The fear unfolding around the COVID-19 pandemic is, in part, fear of the widespread suffering and death it threatens to bring. This is the fear of the loss of things we love – people we love.

In fact, in this instance, significant loss is already being realised even before any such death touches us personally. Fundamental to being human is our embodied relationality – the physicality of our being-in-relation with others. Without this we are not ourselves.

Yet a virus weaponises human social being against us. And so, in the absence of a vaccine or antidote, we are forced to battle this threat by denying it what makes it` strong: the centrality of our bodies to our relationships with each other. In order to defend ourselves and those we love we isolate ourselves from each other. And yet we lose something of ourselves and them in this process. Even before anyone dies, then, the virus brings about a kind of death-in-diminishment.

What we fear here is the loss of what we love – the deaths of people who matter to us, the isolation from those who are a part of us.

There is, however, another fear which has manifest itself in response to the threat of the virus. We see the signs of this fear in the empty shelves in our supermarkets. Those empty shelves are not merely about greed or irrational thinking. They are a sign of the fear that, in all this, we might actually be alone.

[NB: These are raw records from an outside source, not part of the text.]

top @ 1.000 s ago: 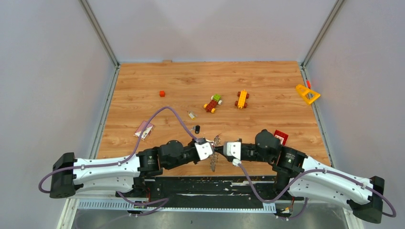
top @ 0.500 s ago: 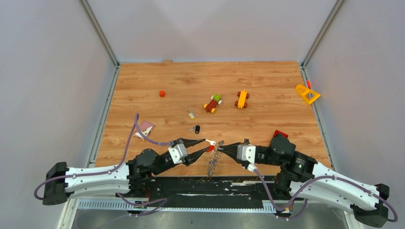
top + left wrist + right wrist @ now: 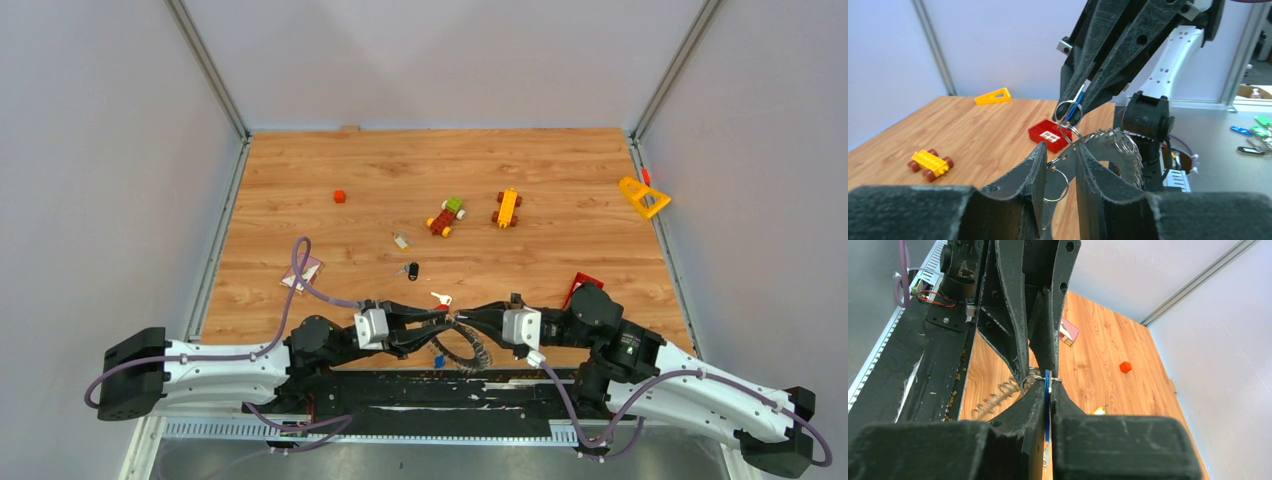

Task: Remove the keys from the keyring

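Wooden table [image 3: 560, 170]. My right gripper [image 3: 1047, 390] is clamped tight on the blue key [image 3: 1075, 102]. My left gripper [image 3: 1059, 152] faces it with the jaws a narrow gap apart. Wire rings [image 3: 1055, 176] sit in that gap, can't tell if they're pinched. Keyring [image 3: 468, 350] is between both grippers at the table's near edge. Black-headed key [image 3: 412, 270] lies loose on the wood just beyond.

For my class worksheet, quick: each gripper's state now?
Left gripper: by the keyring, cannot be told.
Right gripper: closed on a blue key.
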Controlling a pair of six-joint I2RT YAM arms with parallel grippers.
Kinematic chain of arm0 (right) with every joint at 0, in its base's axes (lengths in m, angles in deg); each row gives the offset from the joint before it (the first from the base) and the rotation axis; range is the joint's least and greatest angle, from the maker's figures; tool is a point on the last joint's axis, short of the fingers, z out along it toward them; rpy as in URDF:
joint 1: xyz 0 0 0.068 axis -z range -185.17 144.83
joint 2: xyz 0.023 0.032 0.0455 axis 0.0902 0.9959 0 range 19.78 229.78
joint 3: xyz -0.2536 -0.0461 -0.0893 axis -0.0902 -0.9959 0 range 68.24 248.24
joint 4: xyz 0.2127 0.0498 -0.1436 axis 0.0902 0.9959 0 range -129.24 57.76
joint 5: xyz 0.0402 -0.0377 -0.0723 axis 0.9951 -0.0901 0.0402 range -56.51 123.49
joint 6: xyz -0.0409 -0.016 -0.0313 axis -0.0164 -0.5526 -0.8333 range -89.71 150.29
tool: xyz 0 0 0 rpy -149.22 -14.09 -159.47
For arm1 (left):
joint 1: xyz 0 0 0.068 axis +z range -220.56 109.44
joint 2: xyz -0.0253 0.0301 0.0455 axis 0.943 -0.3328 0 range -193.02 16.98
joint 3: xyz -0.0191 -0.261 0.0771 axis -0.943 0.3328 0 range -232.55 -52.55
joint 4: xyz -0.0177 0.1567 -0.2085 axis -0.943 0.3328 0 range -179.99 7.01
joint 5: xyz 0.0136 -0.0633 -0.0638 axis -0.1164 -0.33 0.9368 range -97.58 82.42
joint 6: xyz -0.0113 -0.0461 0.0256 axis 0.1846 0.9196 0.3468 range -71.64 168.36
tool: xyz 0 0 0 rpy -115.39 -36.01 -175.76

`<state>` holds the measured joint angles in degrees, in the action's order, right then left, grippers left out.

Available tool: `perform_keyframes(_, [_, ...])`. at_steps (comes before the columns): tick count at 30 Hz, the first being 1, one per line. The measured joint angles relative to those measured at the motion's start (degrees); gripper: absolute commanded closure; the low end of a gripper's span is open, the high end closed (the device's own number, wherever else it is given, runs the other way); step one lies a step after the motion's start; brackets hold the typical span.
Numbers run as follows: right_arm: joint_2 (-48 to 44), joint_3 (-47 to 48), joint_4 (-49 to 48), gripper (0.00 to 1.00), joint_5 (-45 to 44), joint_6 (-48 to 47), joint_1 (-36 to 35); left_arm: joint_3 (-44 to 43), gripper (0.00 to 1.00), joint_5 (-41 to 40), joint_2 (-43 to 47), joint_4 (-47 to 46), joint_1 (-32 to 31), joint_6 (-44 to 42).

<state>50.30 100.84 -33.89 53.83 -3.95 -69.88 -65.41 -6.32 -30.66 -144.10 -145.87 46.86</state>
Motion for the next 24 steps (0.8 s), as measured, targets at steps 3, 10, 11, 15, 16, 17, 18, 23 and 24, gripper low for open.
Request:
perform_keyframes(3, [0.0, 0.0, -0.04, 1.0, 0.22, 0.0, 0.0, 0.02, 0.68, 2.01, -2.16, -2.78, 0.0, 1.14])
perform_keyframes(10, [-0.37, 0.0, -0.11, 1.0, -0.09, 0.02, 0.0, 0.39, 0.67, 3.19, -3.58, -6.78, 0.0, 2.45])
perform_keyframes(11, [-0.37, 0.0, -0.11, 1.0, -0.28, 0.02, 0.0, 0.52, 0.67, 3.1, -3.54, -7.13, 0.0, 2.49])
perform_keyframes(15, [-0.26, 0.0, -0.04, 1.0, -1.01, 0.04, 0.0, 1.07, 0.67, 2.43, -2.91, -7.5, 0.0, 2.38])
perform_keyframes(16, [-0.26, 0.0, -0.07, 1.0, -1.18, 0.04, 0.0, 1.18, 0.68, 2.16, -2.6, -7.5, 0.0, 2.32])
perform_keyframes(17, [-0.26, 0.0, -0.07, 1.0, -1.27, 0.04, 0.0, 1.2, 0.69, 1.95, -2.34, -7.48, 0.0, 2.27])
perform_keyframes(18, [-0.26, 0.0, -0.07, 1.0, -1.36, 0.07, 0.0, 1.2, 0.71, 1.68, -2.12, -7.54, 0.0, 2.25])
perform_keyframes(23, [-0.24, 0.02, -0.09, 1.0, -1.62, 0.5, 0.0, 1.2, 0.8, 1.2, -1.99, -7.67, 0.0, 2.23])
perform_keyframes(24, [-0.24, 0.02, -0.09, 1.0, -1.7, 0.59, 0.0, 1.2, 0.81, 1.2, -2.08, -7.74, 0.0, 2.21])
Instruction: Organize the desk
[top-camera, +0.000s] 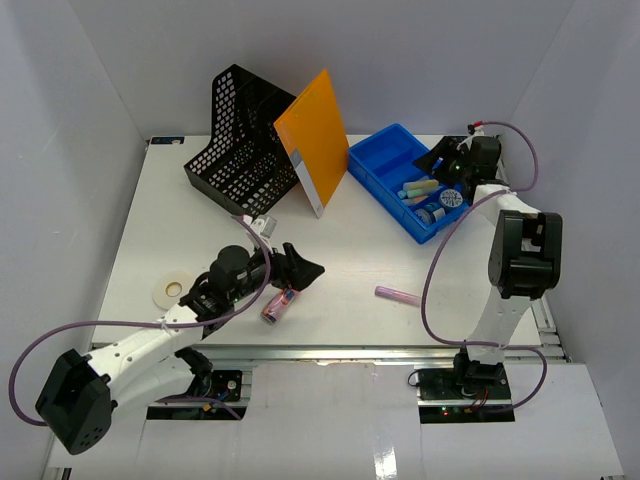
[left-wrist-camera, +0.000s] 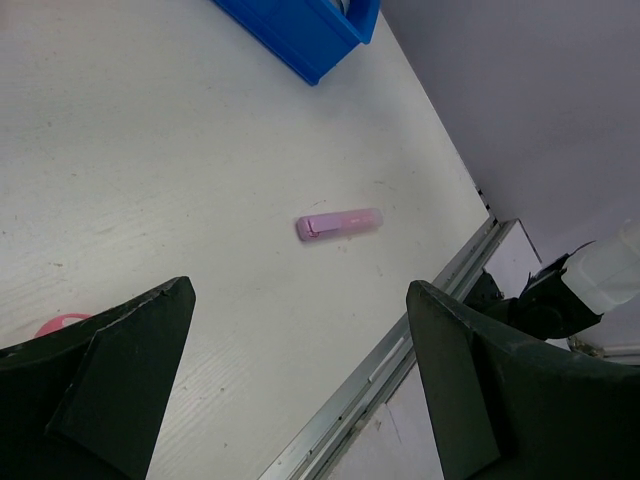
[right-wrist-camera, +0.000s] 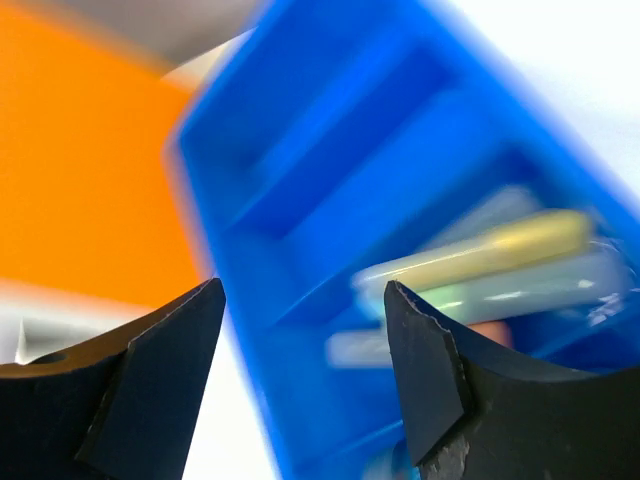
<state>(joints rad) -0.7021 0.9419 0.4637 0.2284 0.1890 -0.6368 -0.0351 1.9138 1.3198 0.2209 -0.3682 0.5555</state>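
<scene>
The white desk (top-camera: 200, 210) carries a blue compartment tray (top-camera: 385, 160) at the back right with several pastel highlighters (top-camera: 422, 188) in it. A pink highlighter (top-camera: 398, 295) lies loose near the front rail; it also shows in the left wrist view (left-wrist-camera: 339, 223). A pink cylindrical item (top-camera: 279, 305) lies just below my left gripper (top-camera: 303, 270), which is open and empty over the desk's front middle. My right gripper (top-camera: 440, 160) is open and empty above the tray's right part; its view is blurred, showing the tray (right-wrist-camera: 330, 200) and highlighters (right-wrist-camera: 480, 255).
A black mesh file holder (top-camera: 245, 140) stands at the back left with an orange folder (top-camera: 315, 135) leaning on it. A white tape roll (top-camera: 172, 289) lies at the front left. A small grey clip (top-camera: 264, 226) lies below the holder. The aluminium rail (top-camera: 330, 350) runs along the front.
</scene>
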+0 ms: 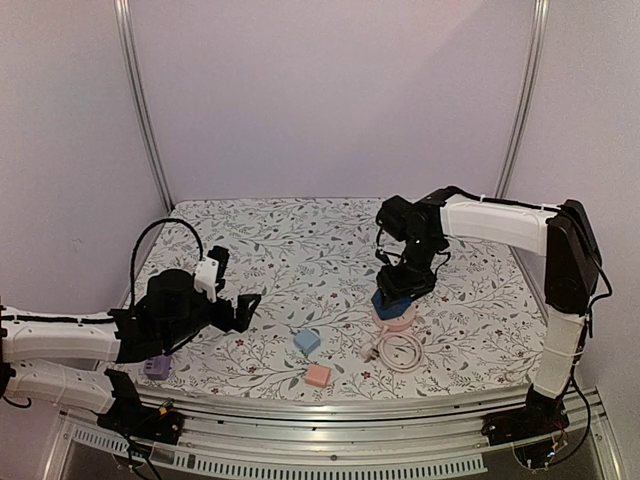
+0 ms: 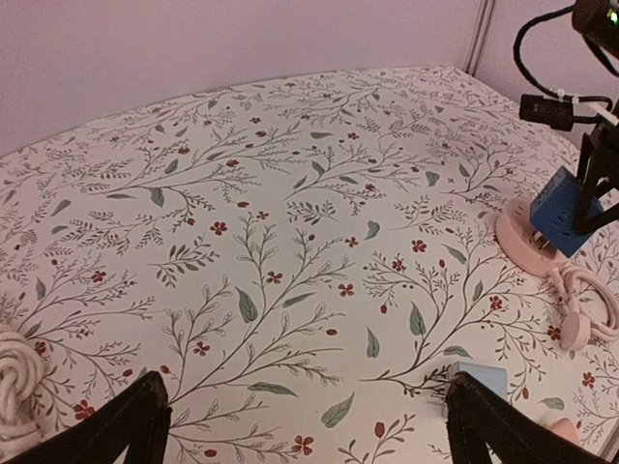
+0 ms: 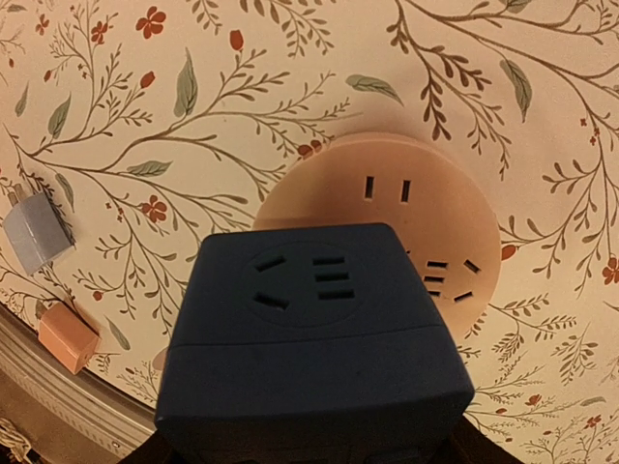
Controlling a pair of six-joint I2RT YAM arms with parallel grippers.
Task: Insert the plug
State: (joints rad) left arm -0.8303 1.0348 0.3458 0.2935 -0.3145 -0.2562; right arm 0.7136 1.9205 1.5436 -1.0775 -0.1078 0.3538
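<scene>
My right gripper (image 1: 402, 285) is shut on a dark blue cube-shaped plug (image 3: 319, 329), whose socket face fills the lower right wrist view. The plug (image 1: 392, 297) hangs tilted over the near part of the round pink socket base (image 3: 426, 213), which lies flat on the floral cloth (image 1: 300, 260). Several slot openings on the base (image 1: 395, 316) show beyond the plug. I cannot tell whether plug and base touch. My left gripper (image 2: 309, 425) is open at the left, low over bare cloth, with nothing between its fingers.
The base's pink cable (image 1: 400, 352) lies coiled in front of it. A light blue cube (image 1: 307, 341) and an orange-pink cube (image 1: 318, 375) sit near the front edge, a purple cube (image 1: 157, 368) by the left arm. White cord (image 2: 14, 382) lies at the left.
</scene>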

If the fear of death and social isolation is the fear that we might lose what we love, the run on supplies reveals a fear that we might not be loved, that there is finally only me-and-mine on whom I can depend in the struggle to survive.

Thomas Hobbes characterised human social existence as ‘a war of all against all’. This might seem a little dramatic as a characterisation of recent toilet paper shortages, but that is only because of the robustness of our supply chain and the strength of our institutions. Hobbes argued we need such things to protect ourselves from ourselves, and we have learned from him. We have been able to set the ship upright again because the ballast in our political economy is so substantial. But this can blind us to what was indicated in the temporary imbalance: I feel safer if my pantry is full rather than having to rely on you to give to me from yours when the need arises. I’m not sure you love me that much, that God loves me that much or that ‘the system’ which is our economy and society loves me that much.

Our lives, then, are caught up in the threat that we might lose what we love – by the virus or any other means – and in the fear that we might not be loved, that we might be alone in our suffering.

Our reading from Isaiah this morning describes one whose experience of threat and suffering differs from ours in form but not in substance. He too is faced with the loss of things loved: the loss of freedom, the loss of dignity, the charge of unrighteousness. In this way, he knows the pain of death, and possibly also has an understandable fear of it. In this he is not different from us.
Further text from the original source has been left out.